Les durs de la BCE veulent donc attendre. Pour les économistes, ces faucons devraient l’emporter sur les colombes. "Les taux vont baisser, c’est certain, prédit Jean-François Robin, stratégiste taux chez Natixis, mais une baisse de plus de 0,25 point, on peut s’asseoir dessus !" Pour les colombes, comme les gouverneurs espagnols, irlandais, grecs ou chypriotes, "ceux qui souffrent le plus", résume Marc Touati, économiste chez Global Equities, cette perspective est douloureuse. "Les faucons sont dangereux, juge même l’économiste. Quand il y a le feu, il faut l’éteindre." Pour lui, la BCE doit aller plus loin dans l’assouplissement monétaire, et tout de suite. Il milite pour une baisse des taux à 0,75 % dès le mois de mai.

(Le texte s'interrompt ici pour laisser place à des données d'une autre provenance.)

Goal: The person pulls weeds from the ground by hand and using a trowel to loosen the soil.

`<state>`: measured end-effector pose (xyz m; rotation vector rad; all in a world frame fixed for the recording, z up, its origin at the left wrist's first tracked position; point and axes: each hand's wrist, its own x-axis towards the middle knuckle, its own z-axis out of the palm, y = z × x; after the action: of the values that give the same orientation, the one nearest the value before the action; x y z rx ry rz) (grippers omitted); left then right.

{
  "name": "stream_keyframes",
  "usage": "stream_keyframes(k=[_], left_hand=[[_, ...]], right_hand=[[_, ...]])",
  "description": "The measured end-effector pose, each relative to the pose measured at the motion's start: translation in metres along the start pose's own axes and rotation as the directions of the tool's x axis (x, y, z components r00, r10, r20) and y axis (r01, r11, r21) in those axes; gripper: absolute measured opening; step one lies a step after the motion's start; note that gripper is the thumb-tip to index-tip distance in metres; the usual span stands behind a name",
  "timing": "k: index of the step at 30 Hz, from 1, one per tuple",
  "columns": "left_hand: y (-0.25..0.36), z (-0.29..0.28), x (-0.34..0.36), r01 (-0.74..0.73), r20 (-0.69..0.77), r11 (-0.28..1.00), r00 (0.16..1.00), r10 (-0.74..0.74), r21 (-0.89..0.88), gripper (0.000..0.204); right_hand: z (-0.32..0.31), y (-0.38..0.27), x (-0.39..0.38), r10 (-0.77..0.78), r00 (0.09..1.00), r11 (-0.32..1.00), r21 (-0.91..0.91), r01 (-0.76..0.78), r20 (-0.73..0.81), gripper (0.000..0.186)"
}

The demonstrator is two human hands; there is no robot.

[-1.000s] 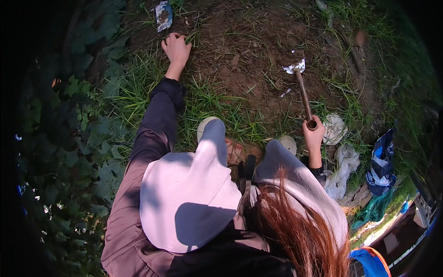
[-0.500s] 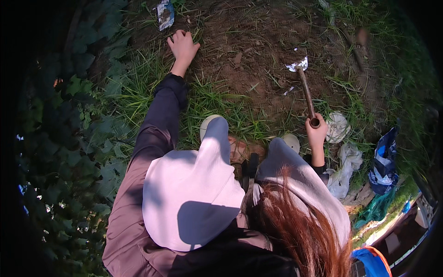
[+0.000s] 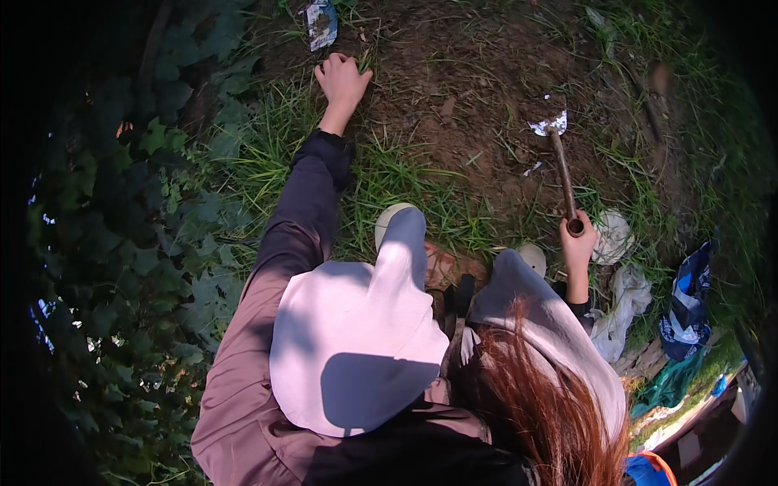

De fait, quand l’économie va mal, la baisse des taux est un outil essentiel pour relancer l’activité. Pour que les crédits redeviennent bon marché, que les entreprises qui ont besoin d’emprunter puissent réinvestir et que les ménages puissent consommer à nouveau. Pour les colombes, la situation de la zone euro ne laisse pas de doute quant à la nécessité d’utiliser de façon massive et rapide l’arme monétaire. Mois après mois, le chômage poursuit son ascension dramatique. Aujourd’hui, 14,158 millions de personnes sont sans emploi en Europe (8,9 % de la population active). Et la reprise n’est pas attendue avant 2010. "Si la BCE attend trop avant d’agir, cette reprise hypothétique sera encore retardée", alerte l’économiste Philippe Brossard.
En outre, souligne-t-il, l’attitude de la BCE contribue à faire s’apprécier l’euro par rapport au dollar. "La monnaie unique est hors de prix. C’est peut-être bon pour l’orgueil national, mais c’est très mauvais pour le commerce extérieur", signale-t-il. Pour M. Brossard, la BCE doit donc baisser ses taux. Jusqu’où ? "La seule limite c’est zéro, et encore...", estime-t-il.